Task description: In the listing that follows, the range to quote begins at the line that has "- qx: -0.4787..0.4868" and ends after the line that has "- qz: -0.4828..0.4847"; quote it verbatim and add nothing.

----------------

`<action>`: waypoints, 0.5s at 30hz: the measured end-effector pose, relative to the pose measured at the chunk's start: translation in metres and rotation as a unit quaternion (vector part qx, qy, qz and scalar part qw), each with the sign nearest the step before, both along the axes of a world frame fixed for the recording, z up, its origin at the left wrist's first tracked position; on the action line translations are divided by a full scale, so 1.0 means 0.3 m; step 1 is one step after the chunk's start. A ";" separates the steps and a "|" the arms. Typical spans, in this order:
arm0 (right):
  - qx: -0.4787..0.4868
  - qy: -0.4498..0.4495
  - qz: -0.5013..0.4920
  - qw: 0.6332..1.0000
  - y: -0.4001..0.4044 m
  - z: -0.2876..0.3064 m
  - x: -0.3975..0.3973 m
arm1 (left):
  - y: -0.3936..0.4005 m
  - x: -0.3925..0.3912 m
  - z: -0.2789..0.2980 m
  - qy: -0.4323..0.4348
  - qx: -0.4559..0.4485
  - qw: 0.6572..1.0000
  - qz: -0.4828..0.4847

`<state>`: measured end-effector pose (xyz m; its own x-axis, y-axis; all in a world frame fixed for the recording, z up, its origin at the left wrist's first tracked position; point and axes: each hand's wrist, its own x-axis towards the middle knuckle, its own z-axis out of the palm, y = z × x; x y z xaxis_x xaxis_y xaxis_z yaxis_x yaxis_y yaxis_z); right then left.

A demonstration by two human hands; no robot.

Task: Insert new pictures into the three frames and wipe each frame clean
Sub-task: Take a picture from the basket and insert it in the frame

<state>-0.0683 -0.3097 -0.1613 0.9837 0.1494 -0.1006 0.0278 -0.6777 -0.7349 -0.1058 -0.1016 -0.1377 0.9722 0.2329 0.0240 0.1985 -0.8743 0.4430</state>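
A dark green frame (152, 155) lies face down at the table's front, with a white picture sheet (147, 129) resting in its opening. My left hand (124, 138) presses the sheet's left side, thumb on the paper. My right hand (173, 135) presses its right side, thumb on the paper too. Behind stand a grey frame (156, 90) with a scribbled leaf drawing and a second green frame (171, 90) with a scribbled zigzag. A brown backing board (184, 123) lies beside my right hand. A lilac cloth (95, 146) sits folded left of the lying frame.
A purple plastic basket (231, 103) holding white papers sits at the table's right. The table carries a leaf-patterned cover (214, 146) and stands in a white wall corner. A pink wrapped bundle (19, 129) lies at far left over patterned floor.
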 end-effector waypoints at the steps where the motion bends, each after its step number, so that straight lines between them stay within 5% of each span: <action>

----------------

Solution to this problem:
  - qx: -0.4787..0.4868
  - qy: -0.4498..0.4495
  - qz: -0.5013..0.4920
  - qw: 0.6332..1.0000
  - y: -0.4001..0.4044 m
  - z: -0.2876..0.3064 m
  - x: -0.3975..0.3973 m
arm1 (left):
  - y: -0.3936..0.4005 m
  - x: -0.3925..0.3912 m
  - z: -0.2789..0.2980 m
  - qy: -0.4323..0.4348
  - qx: -0.4559..0.4485
  - qw: 0.6572..1.0000
  - qz: -0.4828..0.4847

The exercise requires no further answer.